Source-backed implementations are provided below for direct study and interview prep.

// Accepted solution for LeetCode #3421: Find Students Who Improved
// Auto-generated Java example from rust.
class Solution {
    public void exampleSolution() {
    }
}
// Reference (rust):
// // Accepted solution for LeetCode #3421: Find Students Who Improved
// pub fn sql_example() -> &'static str {
//     r#"
// -- Accepted solution for LeetCode #3421: Find Students Who Improved
// WITH
//     RankedScores AS (
//         SELECT
//             student_id,
//             subject,
//             score,
//             exam_date,
//             ROW_NUMBER() OVER (
//                 PARTITION BY student_id, subject
//                 ORDER BY exam_date ASC
//             ) AS rn_first,
//             ROW_NUMBER() OVER (
//                 PARTITION BY student_id, subject
//                 ORDER BY exam_date DESC
//             ) AS rn_latest
//         FROM Scores
//     ),
//     FirstAndLatestScores AS (
//         SELECT
//             f.student_id,
//             f.subject,
//             f.score AS first_score,
//             l.score AS latest_score
//         FROM
//             RankedScores f
//             JOIN RankedScores l ON f.student_id = l.student_id AND f.subject = l.subject
//         WHERE f.rn_first = 1 AND l.rn_latest = 1
//     )
// SELECT
//     *
// FROM FirstAndLatestScores
// WHERE latest_score > first_score
// ORDER BY 1, 2;
// "#
// }
Step 06

Interactive Study Demo

Use this to step through a reusable interview workflow for this problem.
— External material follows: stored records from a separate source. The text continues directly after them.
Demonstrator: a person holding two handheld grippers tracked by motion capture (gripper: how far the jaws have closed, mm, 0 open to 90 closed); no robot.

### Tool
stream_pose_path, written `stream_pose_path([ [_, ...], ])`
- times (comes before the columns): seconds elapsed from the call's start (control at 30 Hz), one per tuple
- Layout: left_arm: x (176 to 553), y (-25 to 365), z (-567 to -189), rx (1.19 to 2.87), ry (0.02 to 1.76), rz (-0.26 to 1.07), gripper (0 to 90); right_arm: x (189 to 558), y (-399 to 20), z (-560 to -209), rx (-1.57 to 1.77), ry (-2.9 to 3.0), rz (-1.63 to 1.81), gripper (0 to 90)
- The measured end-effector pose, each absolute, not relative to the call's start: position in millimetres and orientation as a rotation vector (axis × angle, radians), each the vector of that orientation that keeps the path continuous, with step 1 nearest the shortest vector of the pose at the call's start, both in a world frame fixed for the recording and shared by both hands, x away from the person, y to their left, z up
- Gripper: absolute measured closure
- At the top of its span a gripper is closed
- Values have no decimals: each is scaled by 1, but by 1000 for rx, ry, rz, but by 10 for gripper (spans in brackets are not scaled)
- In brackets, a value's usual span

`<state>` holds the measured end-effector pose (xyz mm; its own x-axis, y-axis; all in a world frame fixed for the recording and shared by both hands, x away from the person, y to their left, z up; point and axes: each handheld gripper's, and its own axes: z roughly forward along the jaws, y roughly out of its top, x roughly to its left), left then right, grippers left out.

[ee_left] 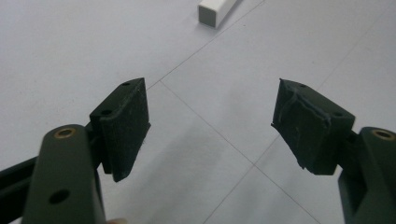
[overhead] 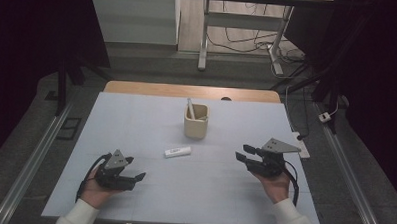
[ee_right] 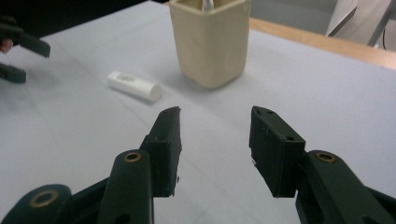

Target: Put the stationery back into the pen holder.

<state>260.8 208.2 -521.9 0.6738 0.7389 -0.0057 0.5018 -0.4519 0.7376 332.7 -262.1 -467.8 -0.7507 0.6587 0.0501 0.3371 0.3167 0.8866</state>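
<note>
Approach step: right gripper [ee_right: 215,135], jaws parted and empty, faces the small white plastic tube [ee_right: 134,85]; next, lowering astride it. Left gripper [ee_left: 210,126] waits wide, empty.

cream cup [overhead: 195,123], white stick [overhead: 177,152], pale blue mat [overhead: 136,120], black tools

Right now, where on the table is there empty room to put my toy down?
The near strip between the left gripper and right gripper is bare, and so are both far corners of the mat. The middle is busier: the cup stands there, with the white tube lying just in front.
</note>
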Motion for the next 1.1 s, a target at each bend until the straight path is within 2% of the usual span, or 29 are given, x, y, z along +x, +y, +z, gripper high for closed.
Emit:
stream_pose_path([
  [0.47,261,208,-522,2147,949,415,265,308,-288,-483,891,2300,1367,522],
  [1.1,272,201,-516,2149,940,428,269,310,-287,-488,868,2340,1317,512],
])
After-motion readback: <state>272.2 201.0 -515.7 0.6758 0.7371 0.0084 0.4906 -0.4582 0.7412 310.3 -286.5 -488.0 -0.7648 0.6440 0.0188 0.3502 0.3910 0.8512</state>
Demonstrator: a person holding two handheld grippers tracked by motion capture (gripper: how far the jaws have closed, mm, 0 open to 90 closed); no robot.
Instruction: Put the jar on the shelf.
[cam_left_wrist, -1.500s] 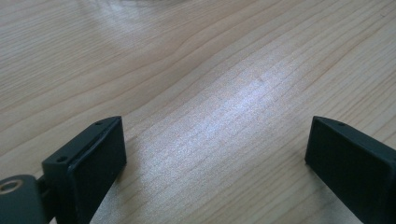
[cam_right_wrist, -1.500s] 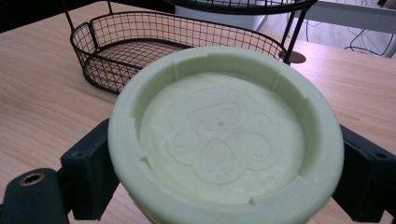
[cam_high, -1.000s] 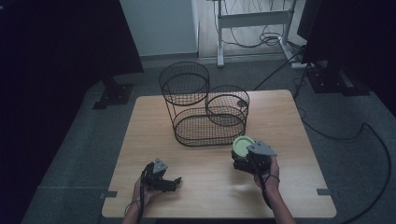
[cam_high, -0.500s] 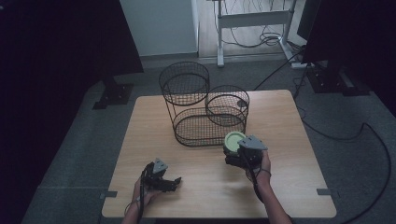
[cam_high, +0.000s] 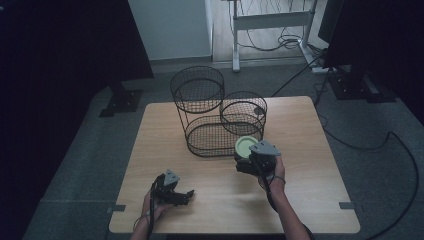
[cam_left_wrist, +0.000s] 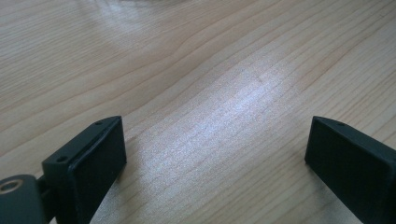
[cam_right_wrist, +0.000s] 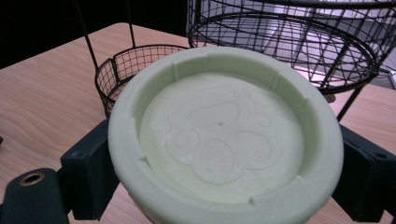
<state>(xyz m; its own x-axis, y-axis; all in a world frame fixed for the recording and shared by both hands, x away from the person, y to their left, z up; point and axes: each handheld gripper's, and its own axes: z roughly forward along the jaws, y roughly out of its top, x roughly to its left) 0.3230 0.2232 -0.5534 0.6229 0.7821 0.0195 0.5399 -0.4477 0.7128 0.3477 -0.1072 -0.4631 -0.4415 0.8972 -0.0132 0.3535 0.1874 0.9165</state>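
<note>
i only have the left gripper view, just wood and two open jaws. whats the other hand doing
Observer: The right gripper holds a pale green round dish, clamped between its jaws.
Operator: where is it on the table
Observer: In the high view it sits just in front of the black wire basket stand, near the stand's low oval basket.
Operator: anything in the baskets
Observer: The tall round basket and the low oval one look empty from above; I cannot tell what the small dark shape at the smaller round basket's rim is.
Operator: and my gripper
Observer: The left gripper lies low on the wooden table, near the front edge, well apart from the stand.
</note>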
Press Step or Run All to begin.
Step 07

Complexity Analysis

Time
O(n)
Space
O(1)

Approach Breakdown

BRUTE FORCE
O(n²) time
O(1) space

Two nested loops check every pair or subarray. The outer loop fixes a starting point, the inner loop extends or searches. For n elements this gives up to n²/2 operations. No extra space, but the quadratic time is prohibitive for large inputs.

OPTIMIZED
O(n) time
O(1) space

Most array problems have an O(n²) brute force (nested loops) and an O(n) optimal (single pass with clever state tracking). The key is identifying what information to maintain as you scan: a running max, a prefix sum, a hash map of seen values, or two pointers.
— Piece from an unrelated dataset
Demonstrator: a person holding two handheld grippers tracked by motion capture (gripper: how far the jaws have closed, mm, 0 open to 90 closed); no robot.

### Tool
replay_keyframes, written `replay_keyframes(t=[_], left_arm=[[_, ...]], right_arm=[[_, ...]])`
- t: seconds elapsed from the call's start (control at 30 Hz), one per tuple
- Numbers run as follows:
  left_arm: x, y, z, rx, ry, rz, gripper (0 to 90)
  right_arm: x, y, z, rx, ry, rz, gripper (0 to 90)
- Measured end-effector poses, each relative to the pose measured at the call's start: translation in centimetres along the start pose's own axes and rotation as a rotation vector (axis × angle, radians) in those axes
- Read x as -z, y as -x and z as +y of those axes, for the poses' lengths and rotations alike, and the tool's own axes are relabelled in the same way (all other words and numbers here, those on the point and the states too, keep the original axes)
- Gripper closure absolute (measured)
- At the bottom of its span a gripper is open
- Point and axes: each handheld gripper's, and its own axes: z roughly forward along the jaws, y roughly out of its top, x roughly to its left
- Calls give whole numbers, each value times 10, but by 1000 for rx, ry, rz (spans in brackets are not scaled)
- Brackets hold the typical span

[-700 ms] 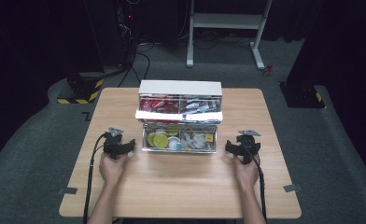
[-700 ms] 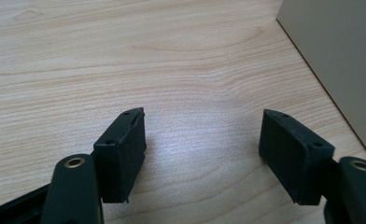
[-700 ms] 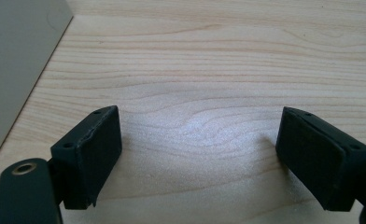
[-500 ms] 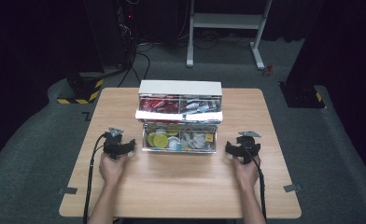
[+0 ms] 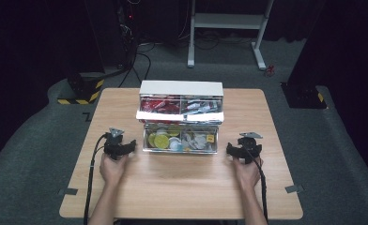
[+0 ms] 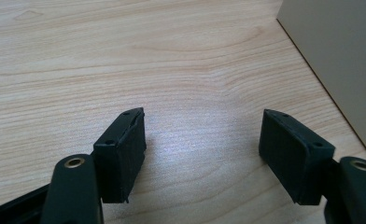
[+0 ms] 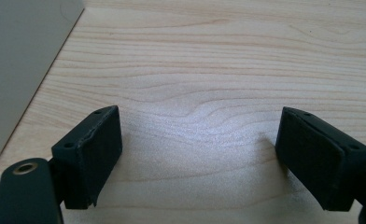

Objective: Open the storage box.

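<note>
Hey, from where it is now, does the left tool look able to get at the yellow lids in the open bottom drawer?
Probably yes. The left tool sits open just left of the drawer, nothing between its jaws, and the yellow lids lie uncovered at that near end. It would likely have to lift over the drawer's side wall.

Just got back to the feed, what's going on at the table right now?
A person holds a tool in each hand, one on either side of a small drawer box on the wooden table. The lower drawer is pulled out, showing yellow discs and small packets. The left tool and right tool both have their jaws open with nothing between them, resting near the drawer's ends without touching it.
</note>
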Motion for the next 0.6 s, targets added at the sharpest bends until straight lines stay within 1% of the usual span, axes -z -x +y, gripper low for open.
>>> replay_keyframes(t=[0.03,0.13,0.17,0.2,0.27,0.33,0.4,0.43,0.47,0.5,0.53,0.57,0.6], left_arm=[[0,0,0,0,0,0,320],[0,0,0,0,0,-1,319],[0,0,0,-1,-1,-1,317],[0,0,0,-2,-1,-1,315],[0,0,0,-1,0,-3,314],[0,0,0,-4,-1,-8,308],[0,0,0,-6,-2,-13,302],[0,0,1,-10,-2,-16,302],[-1,0,1,-12,-2,-14,303],[-1,0,1,-13,-1,-11,304],[-1,0,1,-12,0,-13,304],[-1,0,1,-11,2,-13,305],[-1,0,1,-8,1,-15,304]], right_arm=[[1,-1,-1,11,4,1,173],[3,-4,-1,14,7,1,222],[3,-5,-1,27,11,-4,233],[4,-6,-2,29,11,-3,255],[7,-7,-3,43,15,7,290],[9,-9,-4,62,26,14,304],[13,-9,-6,73,58,31,352],[17,-10,-8,59,76,37,367],[19,-10,-10,55,94,43,372],[21,-10,-12,54,99,50,374],[24,-11,-14,54,107,51,381],[27,-13,-16,65,120,53,390],[29,-14,-18,60,130,54,399]])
Shortcut: If you are using nested loops on an array, there is almost always an O(n) solution. Look for the right auxiliary state.
Coach Notes

Common Mistakes

Review these before coding to avoid predictable interview regressions.

Off-by-one on range boundaries

Wrong move: Loop endpoints miss first/last candidate.

Usually fails on: Fails on minimal arrays and exact-boundary answers.

Fix: Re-derive loops from inclusive/exclusive ranges before coding.